▶ [AIM OF THE TASK]:
With the pictures removed, write out the data below exactly.

▶ [EXERCISE DATA]:

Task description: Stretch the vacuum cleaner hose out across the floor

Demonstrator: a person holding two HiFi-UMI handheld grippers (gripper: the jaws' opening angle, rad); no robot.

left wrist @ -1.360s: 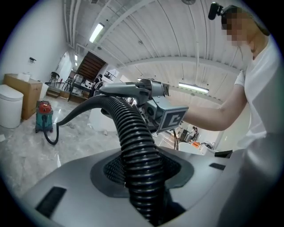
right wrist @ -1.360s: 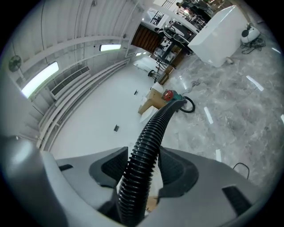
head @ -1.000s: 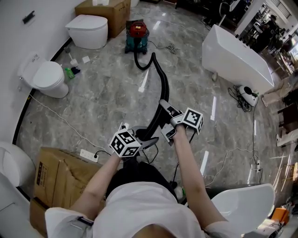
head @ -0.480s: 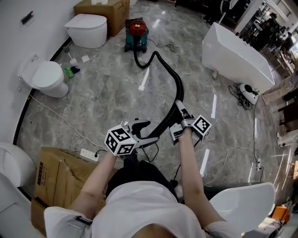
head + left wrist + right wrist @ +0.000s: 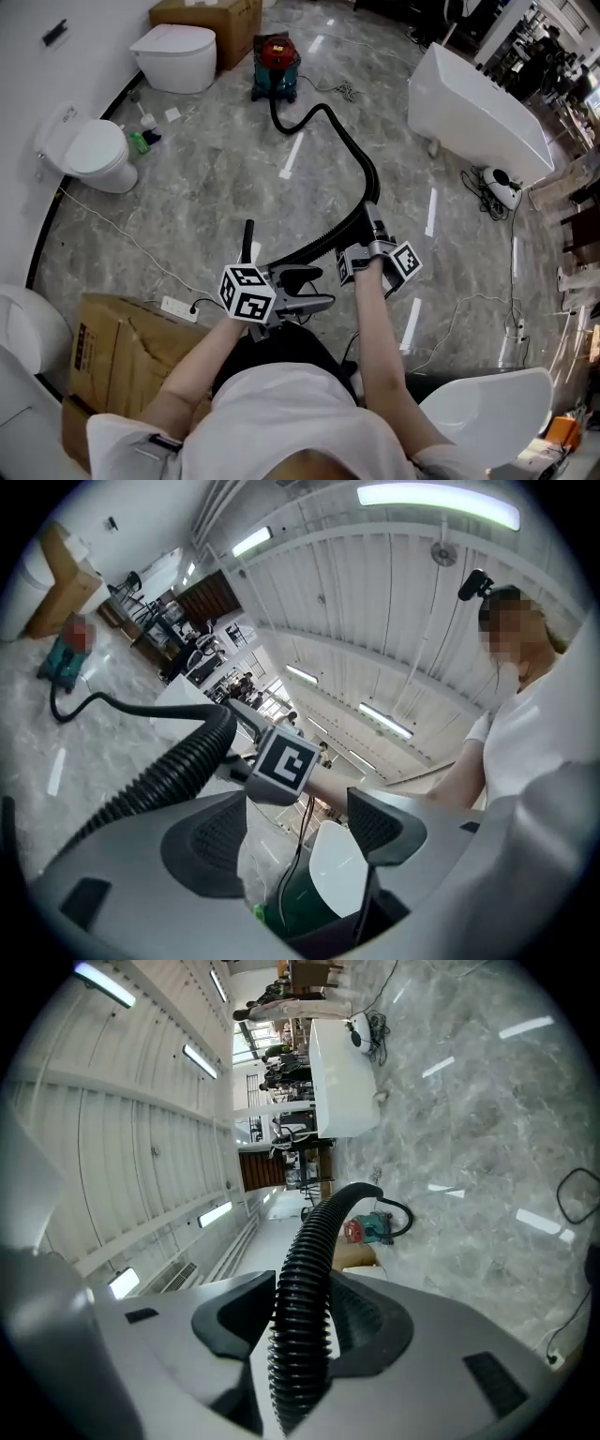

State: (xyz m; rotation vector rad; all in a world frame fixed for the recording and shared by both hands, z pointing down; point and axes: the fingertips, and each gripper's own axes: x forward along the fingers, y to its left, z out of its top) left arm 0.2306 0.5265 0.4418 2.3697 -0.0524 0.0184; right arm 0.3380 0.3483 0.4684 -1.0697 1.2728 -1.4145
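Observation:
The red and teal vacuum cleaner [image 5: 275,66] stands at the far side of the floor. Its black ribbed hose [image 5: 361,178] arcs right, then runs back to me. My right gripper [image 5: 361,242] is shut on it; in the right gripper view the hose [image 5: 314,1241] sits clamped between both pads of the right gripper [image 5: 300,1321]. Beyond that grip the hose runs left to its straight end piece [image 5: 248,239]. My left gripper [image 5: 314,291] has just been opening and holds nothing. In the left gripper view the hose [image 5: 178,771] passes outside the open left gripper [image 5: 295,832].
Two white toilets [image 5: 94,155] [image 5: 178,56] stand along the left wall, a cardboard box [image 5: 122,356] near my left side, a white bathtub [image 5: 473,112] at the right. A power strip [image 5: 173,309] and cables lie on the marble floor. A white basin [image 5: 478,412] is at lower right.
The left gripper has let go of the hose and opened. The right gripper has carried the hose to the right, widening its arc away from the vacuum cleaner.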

▶ [EXERCISE SOLUTION]:
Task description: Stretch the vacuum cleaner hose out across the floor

Demonstrator: a person holding two HiFi-UMI handheld grippers (gripper: the jaws' opening angle, rad); no robot.

left wrist @ -1.360s: 
right wrist @ -1.360s: 
head @ -1.000s: 
head @ -0.480s: 
head + left wrist + right wrist @ +0.000s: 

State: (xyz m; rotation vector rad; all in a world frame fixed for the recording and shared by both hands, z pointing down; point and axes: the fingertips, and each gripper's own axes: x forward along the fingers, y to its left, z out of its top) left arm 0.2306 0.5265 0.4418 2.3697 -0.0524 0.0184; right arm 0.3380 0.3483 0.4684 -1.0697 1.2728 -1.4145
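Observation:
The red and teal vacuum cleaner [image 5: 275,66] stands at the far side of the floor. Its black ribbed hose [image 5: 361,178] arcs right, then runs back to me. My right gripper [image 5: 361,242] is shut on it; in the right gripper view the hose [image 5: 314,1241] sits clamped between both pads of the right gripper [image 5: 300,1321]. Beyond that grip the hose runs left to its straight end piece [image 5: 248,239]. My left gripper [image 5: 314,291] has just been opening and holds nothing. In the left gripper view the hose [image 5: 178,771] passes outside the open left gripper [image 5: 295,832].
Two white toilets [image 5: 94,155] [image 5: 178,56] stand along the left wall, a cardboard box [image 5: 122,356] near my left side, a white bathtub [image 5: 473,112] at the right. A power strip [image 5: 173,309] and cables lie on the marble floor. A white basin [image 5: 478,412] is at lower right.
The left gripper has let go of the hose and opened. The right gripper has carried the hose to the right, widening its arc away from the vacuum cleaner.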

Work on this exercise has been finished.